Tuesday, September 19, 2006

A Palm Made of Paper

From patrickrhone.com"


Capturing Device - Paper

I use a Moleskine Lined Pocket Notebook as my main capturing device. I have tried other methods of capturing including a Palm Tungsten T5, my trusty Apple Newton MessagePad 2100 and Index Cards (Hipster PDA). No matter where I am I almost always have it with me and use it to capture all manner of action items, phone numbers, notes, calendar items, etc. I simply find the Moleskine the best device for me in terms of versatility, portability and speed. These generally all go in a running stream with a dash/plus system.

The dash/plus system goes like this. All items, no matter what they are, are treated as items to be processed. For instance, calendar items go into my calendar, phone numbers into my contact file, notes go into NoteTaker (see below), etc. Even though it is not a "next action" all items generally need to be processed in some way.The top of each page is marked with the page number and the date. The date is not used for anything other than the date the new page was started (i.e. I do not use it to track when things are added or completed, just a rough estimate thereof)...

There are a couple of other Moleskine Hacks that I employ. I do use a Post-it™ index tab to mark the page I am currently at because while the built in ribbon page marker is quaint I find it not as efficient. I also keep some small Post-it™ notes (the 2 inch square size) on the inside back cover opposite of the pocket so that I may have somewhere to write a note to pass to someone else.

Also, I also have a way to carry items forward that works for me. Every few pages I do carry unprocessed and undone items forward and add them to the current page. When I want to carry an uncompleted item forward I draw a circle around the item’s preceding dash (thus marking that it was not completed and has moved to another page). Then on the new page I write the item and provide the page number from which that item came.


Full Article Here.

Coincidentally, I recently found myself in an organizational jam of my own, in which digital to-do lists and calendars no longer served their purpose. At work I found myself spending way too much time trying to figure out how to best put to use the digital organizational tools at my disposal: namely, inbox, taskpad and calendar of Microsoft Outlook. I like computer stuff, I like organization, it just seemed to make sense. Until I realized that I was spending an excess amount of time trying to figure out where to sort my e-mails, or how to prioritize on the task pad, that I was losing the amount of time that I ought to actually be devoting to TASKS themselves. Result: stilted workflow, and a difficult time figuring out just what exactly it was I had completed in a day.

So when it came time for me to crack down on my organizational antics, and find the quickest, fastest way to simply get things done, I brought clipboard and bought legal pad and went to work. Going as minimally as possible, I simply wrote a number item for every task that I was given. When the task was complete, I'd cross it off. At a glance, away from desk or not, I could tell what needed to be completed. At the end of the day, on the subway home, I'd review what had not been crossed off, and copy it on to the top of the next day's list. I wouldn't have to kibbitz about where to sort tasks, I just wrote them down. And, though a bit hard to read, if I needed to recall info on a previous task, there it was, though under a thick pen lien or two.

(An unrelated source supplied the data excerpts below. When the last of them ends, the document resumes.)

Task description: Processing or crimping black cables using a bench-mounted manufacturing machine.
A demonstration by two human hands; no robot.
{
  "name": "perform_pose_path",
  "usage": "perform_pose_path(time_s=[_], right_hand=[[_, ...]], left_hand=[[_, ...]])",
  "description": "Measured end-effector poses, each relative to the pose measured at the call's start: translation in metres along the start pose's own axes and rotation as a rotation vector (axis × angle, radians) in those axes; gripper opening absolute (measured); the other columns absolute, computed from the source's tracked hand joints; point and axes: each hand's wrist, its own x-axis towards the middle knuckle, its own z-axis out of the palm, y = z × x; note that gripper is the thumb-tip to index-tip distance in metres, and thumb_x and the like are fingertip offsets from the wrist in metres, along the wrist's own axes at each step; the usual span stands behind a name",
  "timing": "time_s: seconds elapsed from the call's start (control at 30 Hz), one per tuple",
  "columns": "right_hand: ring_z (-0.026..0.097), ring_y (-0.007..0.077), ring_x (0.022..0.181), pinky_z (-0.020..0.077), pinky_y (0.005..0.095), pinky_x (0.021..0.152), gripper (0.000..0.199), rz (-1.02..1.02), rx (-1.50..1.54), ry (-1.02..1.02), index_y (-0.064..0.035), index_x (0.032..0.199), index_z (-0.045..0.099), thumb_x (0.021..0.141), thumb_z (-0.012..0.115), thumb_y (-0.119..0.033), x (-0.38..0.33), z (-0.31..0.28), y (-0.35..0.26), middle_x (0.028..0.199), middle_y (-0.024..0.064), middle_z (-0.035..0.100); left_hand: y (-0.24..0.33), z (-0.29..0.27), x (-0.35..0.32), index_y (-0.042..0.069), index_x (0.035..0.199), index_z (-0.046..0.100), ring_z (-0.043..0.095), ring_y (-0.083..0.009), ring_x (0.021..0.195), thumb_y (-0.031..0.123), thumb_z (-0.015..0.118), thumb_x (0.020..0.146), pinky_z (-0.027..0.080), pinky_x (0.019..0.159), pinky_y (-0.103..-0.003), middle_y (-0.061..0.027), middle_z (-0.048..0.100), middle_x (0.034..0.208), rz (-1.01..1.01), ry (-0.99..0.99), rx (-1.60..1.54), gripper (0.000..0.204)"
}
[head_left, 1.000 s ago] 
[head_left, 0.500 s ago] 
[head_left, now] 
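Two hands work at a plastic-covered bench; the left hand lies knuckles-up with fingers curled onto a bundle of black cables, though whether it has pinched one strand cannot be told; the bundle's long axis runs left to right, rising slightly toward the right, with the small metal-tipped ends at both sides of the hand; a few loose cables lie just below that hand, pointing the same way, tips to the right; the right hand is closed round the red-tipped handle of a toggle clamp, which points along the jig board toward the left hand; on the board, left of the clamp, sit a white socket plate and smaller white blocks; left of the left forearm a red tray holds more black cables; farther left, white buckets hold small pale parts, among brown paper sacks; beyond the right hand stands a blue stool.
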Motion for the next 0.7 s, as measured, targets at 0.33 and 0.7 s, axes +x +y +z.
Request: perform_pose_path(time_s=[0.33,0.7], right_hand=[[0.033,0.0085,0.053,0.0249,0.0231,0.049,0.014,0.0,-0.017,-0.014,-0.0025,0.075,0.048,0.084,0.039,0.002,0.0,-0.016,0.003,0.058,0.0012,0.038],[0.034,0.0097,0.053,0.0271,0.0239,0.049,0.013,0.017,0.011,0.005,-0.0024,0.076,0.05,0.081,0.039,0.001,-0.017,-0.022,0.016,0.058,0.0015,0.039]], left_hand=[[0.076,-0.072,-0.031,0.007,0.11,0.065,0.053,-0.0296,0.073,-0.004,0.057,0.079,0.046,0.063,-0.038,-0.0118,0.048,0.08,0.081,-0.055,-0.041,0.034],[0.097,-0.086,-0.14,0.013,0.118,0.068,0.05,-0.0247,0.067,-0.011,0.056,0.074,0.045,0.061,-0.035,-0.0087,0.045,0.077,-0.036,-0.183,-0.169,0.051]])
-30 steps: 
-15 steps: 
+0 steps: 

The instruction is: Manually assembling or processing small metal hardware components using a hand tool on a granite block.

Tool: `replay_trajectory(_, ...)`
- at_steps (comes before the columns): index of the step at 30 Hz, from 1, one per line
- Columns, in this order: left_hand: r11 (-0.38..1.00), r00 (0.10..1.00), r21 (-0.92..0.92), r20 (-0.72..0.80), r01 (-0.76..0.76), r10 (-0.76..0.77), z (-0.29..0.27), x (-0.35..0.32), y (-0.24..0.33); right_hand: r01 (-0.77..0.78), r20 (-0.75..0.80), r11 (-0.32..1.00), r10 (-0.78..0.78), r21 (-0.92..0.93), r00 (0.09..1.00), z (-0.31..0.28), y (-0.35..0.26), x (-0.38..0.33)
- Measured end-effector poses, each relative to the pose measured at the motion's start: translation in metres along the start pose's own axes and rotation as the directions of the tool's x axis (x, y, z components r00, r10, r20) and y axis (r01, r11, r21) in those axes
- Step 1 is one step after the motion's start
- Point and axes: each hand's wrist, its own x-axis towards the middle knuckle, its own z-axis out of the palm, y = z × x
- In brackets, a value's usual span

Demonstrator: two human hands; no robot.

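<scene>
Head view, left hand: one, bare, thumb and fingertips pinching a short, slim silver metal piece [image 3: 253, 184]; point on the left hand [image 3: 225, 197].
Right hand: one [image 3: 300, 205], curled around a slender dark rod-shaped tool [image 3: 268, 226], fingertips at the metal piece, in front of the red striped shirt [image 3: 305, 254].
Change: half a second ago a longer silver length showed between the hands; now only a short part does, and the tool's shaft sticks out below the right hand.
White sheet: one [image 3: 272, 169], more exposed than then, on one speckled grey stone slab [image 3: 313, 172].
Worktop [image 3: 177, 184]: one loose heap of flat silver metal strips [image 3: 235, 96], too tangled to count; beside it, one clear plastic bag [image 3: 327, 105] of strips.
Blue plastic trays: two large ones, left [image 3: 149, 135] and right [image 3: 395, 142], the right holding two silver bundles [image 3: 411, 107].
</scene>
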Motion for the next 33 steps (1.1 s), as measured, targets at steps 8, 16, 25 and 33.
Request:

Volume of tasks was also easy to gage in this manner. On a particularly busy day, I could have around 40 - 50 items that I had tackled. On a really slow day, I could have about 10. Not perfect, or as systematized as Patrick's system, or with as many tags, references or automatic reminders, but it's there, it's clear, and (knock on wood) it's all I need.

I've gone into a similar Luddite direction with my planner. I got a hgue kick out of using Google's online calendar (because, it looked like outlook, and maybe, professional-ish or PDA-like or whatever), but when it gets down to business, if I can't update this thing as I'm walking down the street or someone calls and gives me some info, it's practically useless (unless I want to make a note to add it later, and then again, we're being redundant). So, $8 and about 45 min. spent in the planners section of the Barnes & Noble, and I have replaced Google calendar.

Maybe if in the future I get rich and get some sort of phone/digital organizer thing, I'll get back on that wagon or trail (on more than one occassion, having cut and pasted address or contact info on my iPod calendar has been a useful thing). But until I get something that totally covers those bases and lets me add info on the fly, pen, paper, planner are all I need.